WHAT NEEDS TO BE DONE -> Please filter the data down to the lines that include the word "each" and copy them.

SUPPLIED INFORMATION ->

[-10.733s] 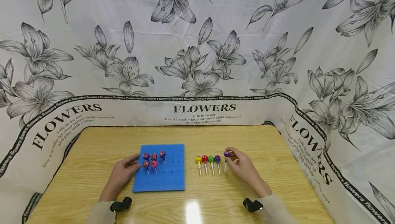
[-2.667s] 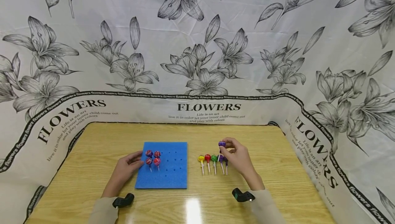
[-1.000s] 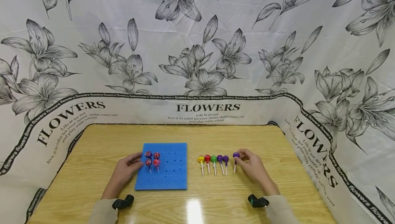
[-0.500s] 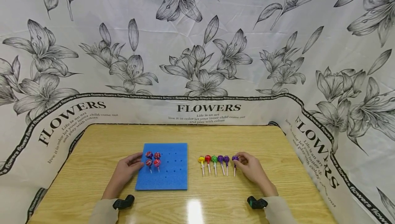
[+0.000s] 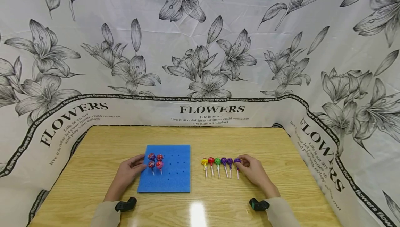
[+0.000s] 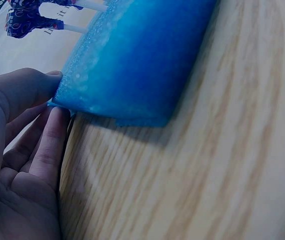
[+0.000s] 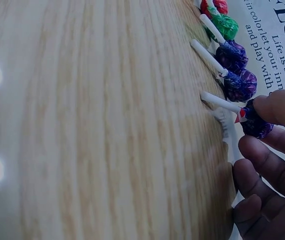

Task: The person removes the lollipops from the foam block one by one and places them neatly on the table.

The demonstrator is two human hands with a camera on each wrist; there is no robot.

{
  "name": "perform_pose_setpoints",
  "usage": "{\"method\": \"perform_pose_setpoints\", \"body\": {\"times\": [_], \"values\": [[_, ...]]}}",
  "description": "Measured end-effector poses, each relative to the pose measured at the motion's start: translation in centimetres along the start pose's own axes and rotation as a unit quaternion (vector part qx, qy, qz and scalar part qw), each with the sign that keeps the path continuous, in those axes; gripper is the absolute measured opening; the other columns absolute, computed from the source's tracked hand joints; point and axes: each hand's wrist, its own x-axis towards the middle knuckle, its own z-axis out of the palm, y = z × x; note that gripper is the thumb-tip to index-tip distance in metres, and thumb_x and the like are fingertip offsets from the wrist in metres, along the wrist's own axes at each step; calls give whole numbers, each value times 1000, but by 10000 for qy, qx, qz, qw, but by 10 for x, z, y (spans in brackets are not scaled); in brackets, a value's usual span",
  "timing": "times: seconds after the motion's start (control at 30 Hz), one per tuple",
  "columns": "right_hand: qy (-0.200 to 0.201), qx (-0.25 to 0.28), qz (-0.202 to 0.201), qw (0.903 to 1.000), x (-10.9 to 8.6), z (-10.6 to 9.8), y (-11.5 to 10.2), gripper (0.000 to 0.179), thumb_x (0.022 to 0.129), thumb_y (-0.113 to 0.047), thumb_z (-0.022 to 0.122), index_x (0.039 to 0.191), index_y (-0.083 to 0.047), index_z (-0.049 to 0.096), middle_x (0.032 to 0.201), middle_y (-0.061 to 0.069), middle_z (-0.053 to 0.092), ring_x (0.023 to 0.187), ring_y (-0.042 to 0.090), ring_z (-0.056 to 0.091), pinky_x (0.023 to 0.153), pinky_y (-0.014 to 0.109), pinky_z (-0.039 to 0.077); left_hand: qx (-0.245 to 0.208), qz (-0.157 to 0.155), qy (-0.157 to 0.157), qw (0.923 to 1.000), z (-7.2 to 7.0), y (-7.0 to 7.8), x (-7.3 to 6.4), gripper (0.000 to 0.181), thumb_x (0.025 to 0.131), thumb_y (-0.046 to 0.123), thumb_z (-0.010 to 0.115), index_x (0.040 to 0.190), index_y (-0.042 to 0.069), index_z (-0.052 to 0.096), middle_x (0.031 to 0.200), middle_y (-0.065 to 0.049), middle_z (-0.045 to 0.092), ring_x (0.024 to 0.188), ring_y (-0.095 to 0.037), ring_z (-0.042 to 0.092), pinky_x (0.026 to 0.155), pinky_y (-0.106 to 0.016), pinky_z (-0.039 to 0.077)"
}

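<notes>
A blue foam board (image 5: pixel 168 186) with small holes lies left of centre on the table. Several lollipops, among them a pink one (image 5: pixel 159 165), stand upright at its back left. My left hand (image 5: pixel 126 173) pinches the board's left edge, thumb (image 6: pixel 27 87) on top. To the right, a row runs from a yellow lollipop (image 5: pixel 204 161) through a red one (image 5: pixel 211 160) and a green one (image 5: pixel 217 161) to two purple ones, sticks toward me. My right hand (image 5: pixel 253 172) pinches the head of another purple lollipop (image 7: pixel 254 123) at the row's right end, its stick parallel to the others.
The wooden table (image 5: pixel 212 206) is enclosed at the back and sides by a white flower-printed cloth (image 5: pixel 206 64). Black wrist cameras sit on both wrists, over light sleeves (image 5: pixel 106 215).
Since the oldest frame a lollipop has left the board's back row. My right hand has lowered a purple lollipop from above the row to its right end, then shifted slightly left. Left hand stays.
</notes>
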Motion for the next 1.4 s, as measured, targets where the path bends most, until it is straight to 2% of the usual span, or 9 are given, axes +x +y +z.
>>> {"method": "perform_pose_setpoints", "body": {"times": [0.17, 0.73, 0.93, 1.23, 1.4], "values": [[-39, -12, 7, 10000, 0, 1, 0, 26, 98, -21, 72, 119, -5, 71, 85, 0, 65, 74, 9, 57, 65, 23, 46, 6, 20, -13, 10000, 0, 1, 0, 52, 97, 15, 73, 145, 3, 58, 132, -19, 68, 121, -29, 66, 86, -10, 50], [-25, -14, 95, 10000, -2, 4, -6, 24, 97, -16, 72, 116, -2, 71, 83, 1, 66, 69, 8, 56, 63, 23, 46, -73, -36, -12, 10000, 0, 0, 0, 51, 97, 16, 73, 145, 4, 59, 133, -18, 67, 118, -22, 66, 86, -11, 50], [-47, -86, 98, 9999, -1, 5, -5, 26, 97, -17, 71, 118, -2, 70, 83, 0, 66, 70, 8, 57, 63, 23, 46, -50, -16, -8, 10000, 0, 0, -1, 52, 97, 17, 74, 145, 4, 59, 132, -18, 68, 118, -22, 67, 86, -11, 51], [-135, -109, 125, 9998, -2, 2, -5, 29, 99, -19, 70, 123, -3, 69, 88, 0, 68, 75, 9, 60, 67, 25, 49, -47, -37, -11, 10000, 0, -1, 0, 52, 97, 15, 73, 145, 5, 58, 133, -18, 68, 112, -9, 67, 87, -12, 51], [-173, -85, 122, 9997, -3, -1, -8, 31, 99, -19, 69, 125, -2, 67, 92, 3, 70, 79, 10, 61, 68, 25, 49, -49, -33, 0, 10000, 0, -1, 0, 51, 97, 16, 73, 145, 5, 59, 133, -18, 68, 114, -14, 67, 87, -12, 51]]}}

RESPONSE FOR THIS EXERCISE ->
The demonstrator is two human hands with a camera on each wrist; there is no robot.
  "description": "Measured end-effector poses, each relative to the pose measured at the motion's start: translation in centimetres along the start pose's own axes and rotation as a unit quaternion (vector part qx, qy, qz and scalar part qw), each with the sign that keeps the path continuous, in those axes; gripper is the absolute measured opening; the other columns absolute, computed from the source's tracked hand joints; point and axes: each hand's wrist, its own x-axis towards the middle knuckle, its own z-axis out of the palm, y = z × x; note that gripper is the thumb-tip to index-tip distance in metres, and thumb_x and the like are fingertip offsets from the wrist in metres, along the wrist's own axes at each step; calls give whole numbers, each value times 1000, but by 10000 for qy, qx, qz, qw, but by 10 for x, z, y (spans in brackets are not scaled); in brackets, a value's usual span",

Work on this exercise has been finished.